The comic has claimed that “it feels like the last proper tour for me”, and the sense of treading water and maybe even a little boredom creeping into this performance supported the notion – not least when he resorted to asking audience members what they did and where they came from for inspiration. It was a move as unexpected as it was mundane from a performer not only far too accomplished for such a trick but who shouldn’t need to pad out a set that barely lasted 70 minutes.
I’ve always enjoyed Frankie Boyle’s TV appearances, but the Scottish comedian’s tendency to take a joke too far, and say something truly repulsive, invariably made me question whether I could take a whole show of it.
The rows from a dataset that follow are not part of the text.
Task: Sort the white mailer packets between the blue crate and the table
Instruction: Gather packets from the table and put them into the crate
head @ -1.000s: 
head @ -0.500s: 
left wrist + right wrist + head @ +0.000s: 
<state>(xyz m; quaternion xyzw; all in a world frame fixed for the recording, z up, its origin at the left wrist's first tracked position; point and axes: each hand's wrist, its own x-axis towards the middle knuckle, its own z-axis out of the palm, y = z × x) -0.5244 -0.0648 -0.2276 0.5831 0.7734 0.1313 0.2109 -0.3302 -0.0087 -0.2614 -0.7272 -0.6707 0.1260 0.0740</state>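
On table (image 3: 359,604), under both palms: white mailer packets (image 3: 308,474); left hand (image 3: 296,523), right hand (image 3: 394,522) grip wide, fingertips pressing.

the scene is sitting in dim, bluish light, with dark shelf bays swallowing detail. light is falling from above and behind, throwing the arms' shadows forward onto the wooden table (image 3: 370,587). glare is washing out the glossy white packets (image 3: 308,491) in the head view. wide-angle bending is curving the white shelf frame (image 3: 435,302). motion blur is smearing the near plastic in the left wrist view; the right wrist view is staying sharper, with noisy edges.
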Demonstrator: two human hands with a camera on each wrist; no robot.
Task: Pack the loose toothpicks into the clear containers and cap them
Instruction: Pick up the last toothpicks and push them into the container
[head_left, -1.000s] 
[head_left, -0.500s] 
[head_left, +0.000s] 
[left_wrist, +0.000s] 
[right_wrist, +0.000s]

If you watched Mock The Week during the days when he was a regular panellist or Tramadol Nights, his Channel 4 show that was cancelled in the wake of one especially vile gag – you’ll know what I mean.
Since then the Glaswegian has had something of a minor makeover. The humour is still unremittingly dark but the vicious takedowns are largely focused on acceptable targets such as politicians and billionaires and the damage they’re inflicting on people and the planet. He still has the capacity to shock of course, but as the terrific monologues in his now cancelled TV series New World Order illustrated, he has a brilliantly incisive way of dissecting the state of the planet, as well as butchering those politicians and their politics.
I expected Lap Of Shame to effectively be a whole night of this, but as hilarious as it often was, Boyle’s scattergun approach made for an undeniably disjointed affair. There was plenty of riot to go with the revulsion (often simultaneously), but no discernible thread or structure to proceedings, unless you count his questioning of what it’s acceptable to joke about in modern society.
His answer was everything of course, but whether the argument that “it’s all an act” was true or simply an excuse to justify his material proved a moot point, as even the most distasteful content – some of which Boyle softened by making himself, and his lack of morals, the butt of the joke – earned appalled laughs from a partisan (as well as apparently Covid-ridden) audience.
Whether those laughs were attempts to distract from the horrific images the comic had conjured up is arguably worthy of greater debate – Boyle’s lyrical descriptions and imaginative similes consistently as vivid as they were lurid (eating clams one classic example), and an area where he truly excels. That made his skewering of the likes of Rishi Sunak, Suella Braverman (“makes Priti Patel look like Moses”), Boris Johnson, Keir Starmer (“looks like the picture that comes in the frame when you buy it”), Donald Trump (“a Quaver on top of a Wotsit”) and Joe Biden (“a laptop running on 4%”) even more entertaining, even though it occasionally felt a bit too easy and throwaway.
The comic has claimed that “it feels like the last proper tour for me”, and the sense of treading water and maybe even a little boredom creeping into this performance supported the notion – not least when he resorted to asking audience members what they did and where they came from for inspiration. It was a move as unexpected as it was mundane from a performer not only far too accomplished for such a trick but who shouldn’t need to pad out a set that barely lasted 70 minutes.
4 stars
Reviewed by Steve Adams at Warwick Arts Centre on Wednesday 4 October. Frankie Boyle’s Lap of Shame returns to the venue on 6 February 2024. He also plays Birmingham Alexandra on 6 November, Malvern Theatres on 22 November, the Belgrade Theatre, Coventry on 27 February 2024 and Wolverhampton Grand Theatre on 8-9 April 2024.